• **HOW TO COMPLETE THIS TASK**: Find the lines of the listing that contain the string "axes", and return them.

######

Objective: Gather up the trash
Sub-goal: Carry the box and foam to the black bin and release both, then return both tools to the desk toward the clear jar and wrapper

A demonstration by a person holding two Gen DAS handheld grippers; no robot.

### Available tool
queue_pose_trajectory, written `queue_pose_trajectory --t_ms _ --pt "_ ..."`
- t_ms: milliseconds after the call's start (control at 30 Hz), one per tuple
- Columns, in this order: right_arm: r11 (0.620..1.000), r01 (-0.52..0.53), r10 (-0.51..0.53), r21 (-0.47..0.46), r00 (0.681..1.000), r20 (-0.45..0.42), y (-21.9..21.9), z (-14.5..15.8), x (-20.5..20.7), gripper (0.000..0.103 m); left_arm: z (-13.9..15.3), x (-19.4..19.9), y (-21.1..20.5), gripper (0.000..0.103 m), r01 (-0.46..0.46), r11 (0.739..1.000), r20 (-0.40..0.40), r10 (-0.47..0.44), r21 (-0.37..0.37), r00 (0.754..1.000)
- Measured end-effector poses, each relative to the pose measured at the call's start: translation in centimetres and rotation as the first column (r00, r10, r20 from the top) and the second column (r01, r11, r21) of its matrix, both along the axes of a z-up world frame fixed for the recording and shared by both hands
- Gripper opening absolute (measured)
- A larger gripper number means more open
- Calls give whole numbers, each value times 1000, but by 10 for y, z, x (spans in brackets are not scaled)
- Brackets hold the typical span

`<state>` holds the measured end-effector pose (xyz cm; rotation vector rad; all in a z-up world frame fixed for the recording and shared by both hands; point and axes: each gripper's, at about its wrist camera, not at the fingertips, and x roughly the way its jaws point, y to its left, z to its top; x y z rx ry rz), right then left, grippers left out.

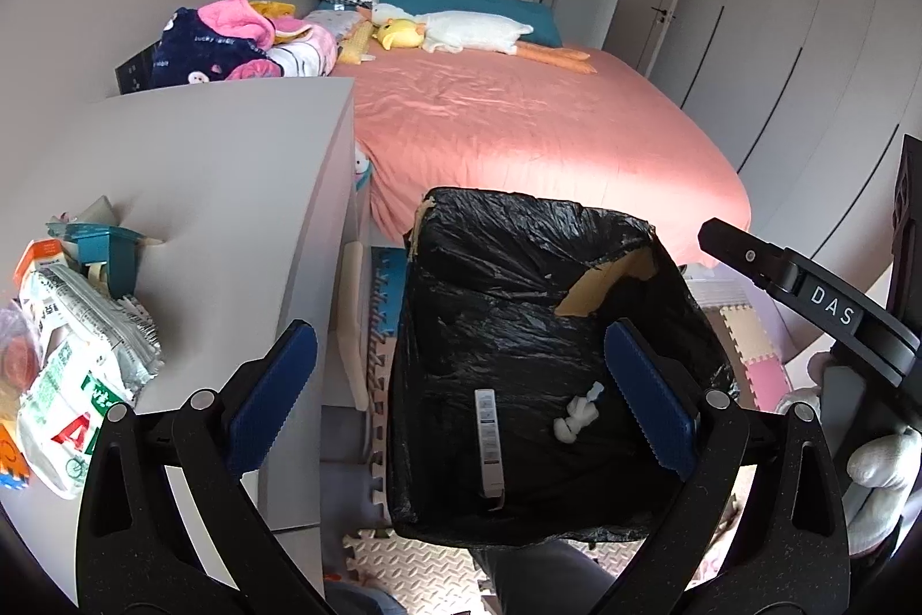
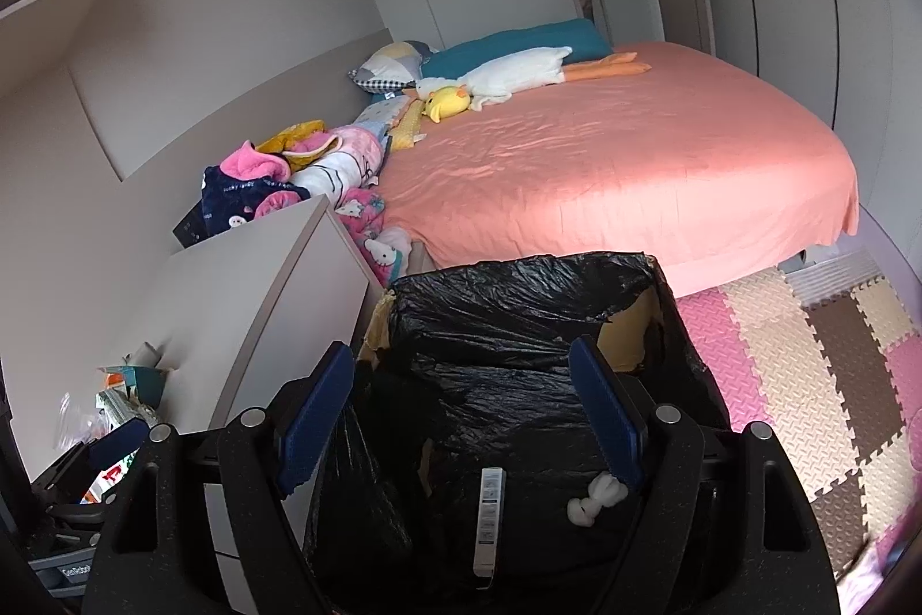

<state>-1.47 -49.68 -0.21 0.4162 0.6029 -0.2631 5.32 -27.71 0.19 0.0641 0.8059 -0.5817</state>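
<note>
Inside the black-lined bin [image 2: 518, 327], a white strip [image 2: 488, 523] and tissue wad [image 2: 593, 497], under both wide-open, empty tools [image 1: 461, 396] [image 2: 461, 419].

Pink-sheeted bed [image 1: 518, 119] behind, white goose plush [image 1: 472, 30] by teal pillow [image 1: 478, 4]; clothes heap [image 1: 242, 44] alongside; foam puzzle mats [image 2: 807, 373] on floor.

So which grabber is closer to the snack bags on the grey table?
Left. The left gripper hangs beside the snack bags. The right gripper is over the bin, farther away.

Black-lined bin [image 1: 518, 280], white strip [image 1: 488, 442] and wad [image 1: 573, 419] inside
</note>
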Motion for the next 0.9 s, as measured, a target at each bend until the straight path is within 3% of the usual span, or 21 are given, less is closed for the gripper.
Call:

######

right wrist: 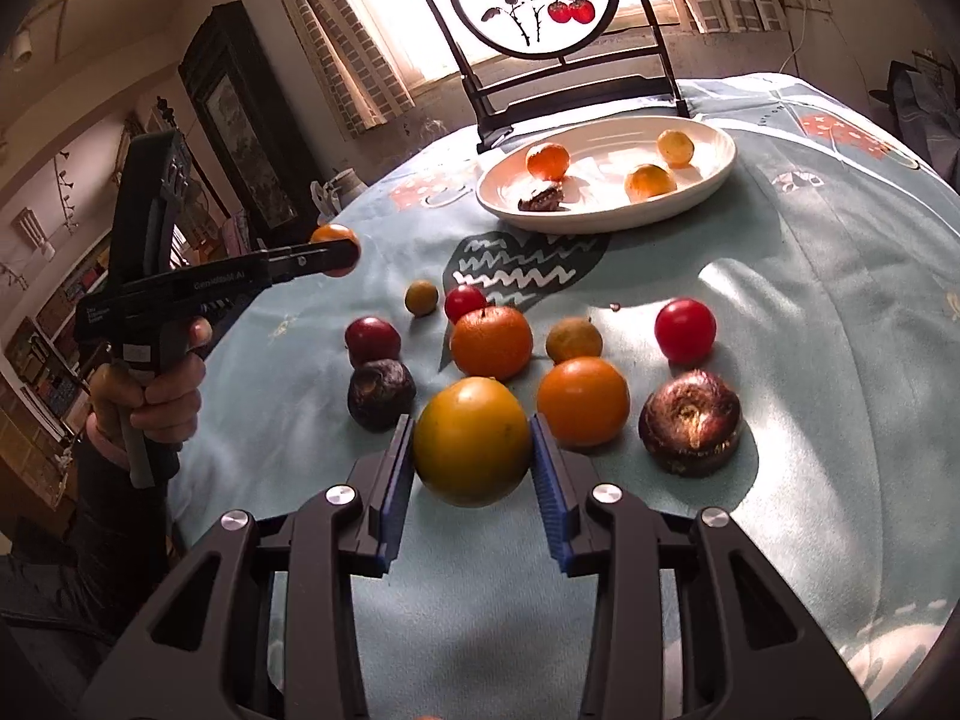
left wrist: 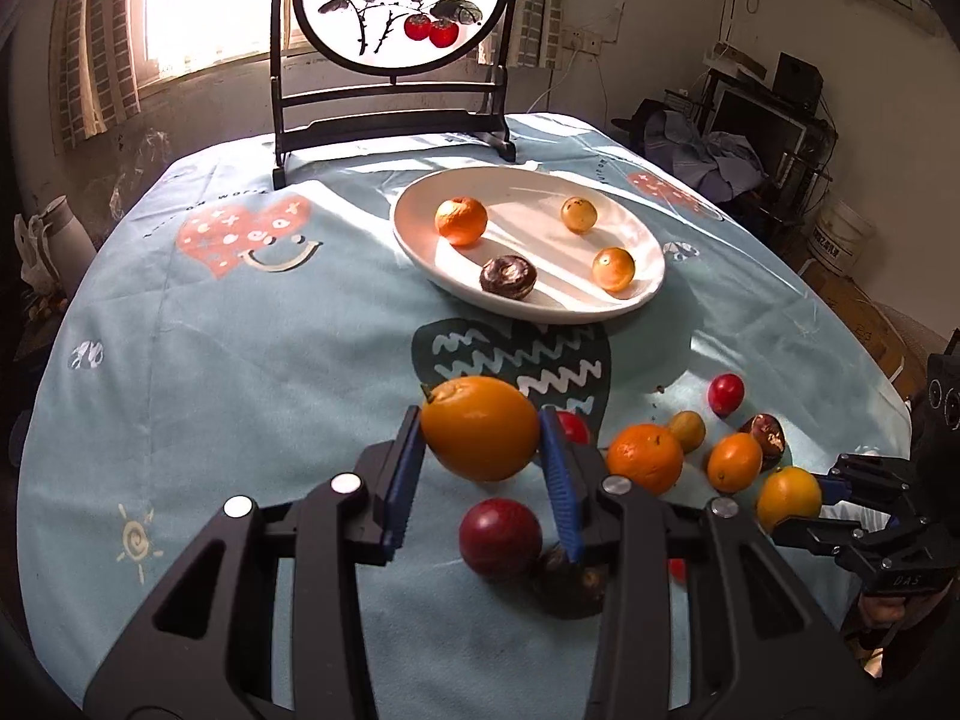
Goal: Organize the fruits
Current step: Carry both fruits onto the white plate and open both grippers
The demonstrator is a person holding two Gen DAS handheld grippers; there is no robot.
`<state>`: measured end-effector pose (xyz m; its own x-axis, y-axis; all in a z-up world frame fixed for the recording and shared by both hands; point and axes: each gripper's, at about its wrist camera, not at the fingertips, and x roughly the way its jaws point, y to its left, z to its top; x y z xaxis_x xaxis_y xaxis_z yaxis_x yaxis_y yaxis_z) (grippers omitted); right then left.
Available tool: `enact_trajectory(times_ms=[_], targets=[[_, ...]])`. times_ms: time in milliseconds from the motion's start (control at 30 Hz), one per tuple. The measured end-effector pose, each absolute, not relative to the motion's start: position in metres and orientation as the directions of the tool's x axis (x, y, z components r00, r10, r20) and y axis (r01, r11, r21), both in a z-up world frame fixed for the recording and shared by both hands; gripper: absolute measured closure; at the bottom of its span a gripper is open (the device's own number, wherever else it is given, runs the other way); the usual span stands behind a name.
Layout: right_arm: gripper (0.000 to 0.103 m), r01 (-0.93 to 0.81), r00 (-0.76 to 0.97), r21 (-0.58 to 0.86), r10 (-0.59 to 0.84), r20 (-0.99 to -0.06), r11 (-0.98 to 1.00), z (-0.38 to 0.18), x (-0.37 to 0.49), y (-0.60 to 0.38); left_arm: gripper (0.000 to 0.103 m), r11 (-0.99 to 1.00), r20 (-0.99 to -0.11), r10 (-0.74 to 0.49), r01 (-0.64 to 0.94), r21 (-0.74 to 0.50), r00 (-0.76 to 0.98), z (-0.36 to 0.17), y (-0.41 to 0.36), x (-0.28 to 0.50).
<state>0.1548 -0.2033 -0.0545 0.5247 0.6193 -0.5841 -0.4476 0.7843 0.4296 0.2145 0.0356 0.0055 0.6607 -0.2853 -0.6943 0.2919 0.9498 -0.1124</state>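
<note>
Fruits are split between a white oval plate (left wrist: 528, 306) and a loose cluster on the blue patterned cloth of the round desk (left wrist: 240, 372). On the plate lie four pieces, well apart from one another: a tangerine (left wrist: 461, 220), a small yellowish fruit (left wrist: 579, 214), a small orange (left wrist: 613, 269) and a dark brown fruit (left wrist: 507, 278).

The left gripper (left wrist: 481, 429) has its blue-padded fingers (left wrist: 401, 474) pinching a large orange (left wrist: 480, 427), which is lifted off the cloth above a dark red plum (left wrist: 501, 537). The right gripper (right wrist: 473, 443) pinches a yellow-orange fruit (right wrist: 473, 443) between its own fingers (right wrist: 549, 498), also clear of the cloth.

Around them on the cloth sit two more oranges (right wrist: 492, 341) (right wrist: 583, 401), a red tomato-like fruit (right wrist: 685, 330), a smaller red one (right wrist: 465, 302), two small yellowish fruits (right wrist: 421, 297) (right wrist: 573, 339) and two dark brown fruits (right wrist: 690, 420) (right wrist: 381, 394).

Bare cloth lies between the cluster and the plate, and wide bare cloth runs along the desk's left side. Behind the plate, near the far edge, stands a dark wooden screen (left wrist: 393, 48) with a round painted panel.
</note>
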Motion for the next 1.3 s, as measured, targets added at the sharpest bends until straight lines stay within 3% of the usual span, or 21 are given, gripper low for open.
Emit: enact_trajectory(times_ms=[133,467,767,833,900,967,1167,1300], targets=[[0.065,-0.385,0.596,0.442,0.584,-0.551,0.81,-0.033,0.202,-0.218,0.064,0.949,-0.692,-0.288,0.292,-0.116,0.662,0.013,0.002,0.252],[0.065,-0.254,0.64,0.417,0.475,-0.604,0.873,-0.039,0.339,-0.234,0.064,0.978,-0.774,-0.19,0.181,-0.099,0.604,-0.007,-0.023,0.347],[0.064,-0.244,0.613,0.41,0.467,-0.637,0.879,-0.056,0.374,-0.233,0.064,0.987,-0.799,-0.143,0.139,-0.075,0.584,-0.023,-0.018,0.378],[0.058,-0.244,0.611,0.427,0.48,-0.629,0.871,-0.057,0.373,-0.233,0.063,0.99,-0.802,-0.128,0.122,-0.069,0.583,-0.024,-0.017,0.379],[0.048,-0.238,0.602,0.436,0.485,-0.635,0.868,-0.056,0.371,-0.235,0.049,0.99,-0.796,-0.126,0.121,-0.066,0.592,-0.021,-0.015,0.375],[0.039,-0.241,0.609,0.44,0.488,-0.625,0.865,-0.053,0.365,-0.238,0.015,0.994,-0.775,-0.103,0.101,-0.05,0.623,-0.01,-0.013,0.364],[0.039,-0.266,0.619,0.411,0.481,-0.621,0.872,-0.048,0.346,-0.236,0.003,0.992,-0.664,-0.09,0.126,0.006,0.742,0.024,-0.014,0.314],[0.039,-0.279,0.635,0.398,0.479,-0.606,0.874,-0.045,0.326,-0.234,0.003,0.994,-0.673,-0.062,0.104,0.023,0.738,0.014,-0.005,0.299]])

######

• **EXERCISE RESULT**:
- Measured end-effector poses, each relative to the pose measured at the call's start: translation in centimetres and rotation as the first column (r00, r10, r20 from the top) and the second column (r01, r11, r21) of its matrix, both along the axes of a z-up world frame fixed for the recording and shared by both hands
`<state>` holds the measured end-effector pose (xyz cm; rotation vector rad; all in a z-up world frame fixed for the recording and shared by both hands; point and axes: each gripper's, at about its wrist camera, not at the fingertips, and x roughly the way its jaws point, y to its left, z to its top; x y z rx ry rz), right then left, grippers left out.
`<state>`: measured end-effector pose (xyz m; its own x-axis, y-axis; all in a z-up world frame fixed for the recording and shared by both hands; point and axes: each gripper's, at about its wrist camera, not at the fingertips, and x roughly the way its jaws point, y to its left, z to its top; x y z xaxis_x xaxis_y xaxis_z yaxis_x yaxis_y yaxis_z) (grippers omitted); right then left.

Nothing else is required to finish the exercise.